# Seafoam a 200sx and/or Sentra?



## mikemustbebored (May 6, 2011)

My buddy has been talking nonstop about a product called seafoam. He put it in his car over the weekend and he claims that his fuel economy has improved and it helped him pass his smog inspection the other day for his 96 Corolla CE. I know he put a portion of the product in the gas tank and another portion in the intake via one of the vacuum hoses. He was driving his car pretty hard for quite some time after this to allow the product to work its way through... Any thoughts on the Seafoam product? If I were to use it on my 200sx 1.6 which vacuum hose would I use to administer the product?


----------



## jdg (Aug 27, 2009)

Snake oil...'nuff said.
Maybe if the engine/components are seriously dirty and/or cruddy...maybe.
Put perfume on a turd, it's still a turd.


----------



## lukesSX (Feb 17, 2010)

If my system was pretty dirty I would probably go with the BG stuff.


----------



## jdg (Aug 27, 2009)

BG stuff???


----------



## lukesSX (Feb 17, 2010)

Haha, yeah it's a company that does fuel an oil cleaning among other things. They mainly sell to auto shops and not so much the general public.


----------



## madhatter256 (Feb 2, 2010)

It's good.
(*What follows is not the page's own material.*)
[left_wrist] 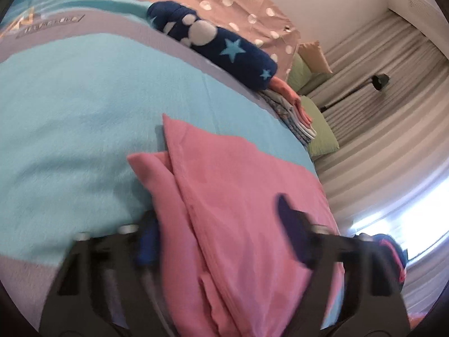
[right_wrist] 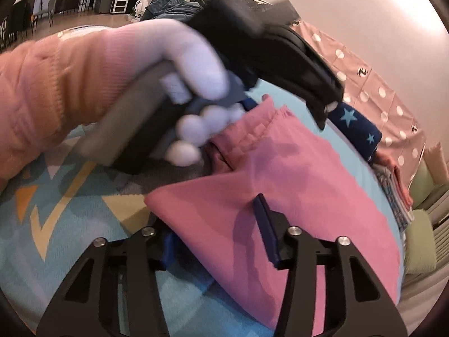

Putting it in via the vacuum hose helps break up carbon build up in the intake.


----------



## lilGreenB14 (May 13, 2011)

honestly my friend used that stuff on his stealth and then his girlfriends station wagon and man that stuff made the car smoke and stall out... it made it sound beastly.. as if it were dying!!! Kind of like the glass packs that sound like pissed off bumble bees because the driver was too cheap to buy the actual performance exhaust.... yeah... that bad....


----------